Those stats are not really that useful. For example, CII narcos require monthly written refills, so for patients with legitimate chronic pain you are looking at 12 scripts per year. That is per med type and a high percentage of those people are on two types - one extended release and one immediate release for breakthrough pain. So just 1 terminal patient would have 24 scripts per year or more. Those stats did not provide this breakdown so interpretation is somewhat ambiguous.
And is that a big change over where we were
before we started hosing down every person with a stiff neck with opiate pain meds? Or have those prescribing standards been in place for a long time and the only change is that they are being used a lot more.
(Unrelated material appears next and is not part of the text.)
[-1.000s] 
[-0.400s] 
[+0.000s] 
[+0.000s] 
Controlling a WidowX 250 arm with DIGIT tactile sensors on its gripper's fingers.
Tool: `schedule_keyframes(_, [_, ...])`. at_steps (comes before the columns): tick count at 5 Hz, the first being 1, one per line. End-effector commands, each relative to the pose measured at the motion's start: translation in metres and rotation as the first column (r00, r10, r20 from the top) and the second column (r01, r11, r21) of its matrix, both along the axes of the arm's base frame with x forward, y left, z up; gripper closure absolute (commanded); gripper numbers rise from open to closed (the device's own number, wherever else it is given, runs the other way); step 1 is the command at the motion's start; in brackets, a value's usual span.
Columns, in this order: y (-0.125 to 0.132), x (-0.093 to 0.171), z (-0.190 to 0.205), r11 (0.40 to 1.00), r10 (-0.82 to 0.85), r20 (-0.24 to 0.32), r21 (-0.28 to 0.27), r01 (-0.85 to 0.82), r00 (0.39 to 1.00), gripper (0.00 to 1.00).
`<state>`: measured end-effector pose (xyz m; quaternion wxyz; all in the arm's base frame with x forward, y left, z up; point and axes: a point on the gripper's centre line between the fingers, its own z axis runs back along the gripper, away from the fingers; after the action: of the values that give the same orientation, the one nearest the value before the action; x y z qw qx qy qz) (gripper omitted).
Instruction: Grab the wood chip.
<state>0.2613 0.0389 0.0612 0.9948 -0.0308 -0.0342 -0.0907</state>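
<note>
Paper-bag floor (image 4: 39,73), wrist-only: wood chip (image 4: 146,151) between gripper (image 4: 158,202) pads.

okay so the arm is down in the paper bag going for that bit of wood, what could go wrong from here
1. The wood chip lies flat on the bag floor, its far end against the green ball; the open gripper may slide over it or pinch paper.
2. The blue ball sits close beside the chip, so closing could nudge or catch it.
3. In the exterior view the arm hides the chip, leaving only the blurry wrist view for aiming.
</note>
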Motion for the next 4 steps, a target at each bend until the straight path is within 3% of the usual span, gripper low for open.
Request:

The use of opioid pain medications tripled, in sheer number of doses, in about a 20 year period. From the Frontline piece I cited earlier:
Opioid prescriptions tripled over 20 years
One factor behind the surge in heroin and opioid use was the dramatic spike in the use of prescription painkillers.
In 1991, doctors wrote 76 million prescriptions. By 2011, that number had nearly tripled, to 219 million, according to
a report from the National Institute on Drug Abuse. This rise was made all the more dangerous when drug cartels began flooding the United States with heroin, which was cheaper, more potent, and often easier to acquire than prescription pain meds. As the National Institute on Drug Abuse noted:
Mexican heroin production increased from an estimated 8 metric tons in 2005 to 50 metric tons in 2009 — more than a six-fold increase in just four years. Domination of the U.S. market by Mexican and Colombian heroin sources, along with technology transfer between these suppliers, has increased the availability of easily injectable, white powder heroin. In a recent survey of patients receiving treatment for opioid abuse, accessibility was one of the main factors identified in the decision to start using heroin.
As both heroin and prescription opioids became more common, so too did overdoses.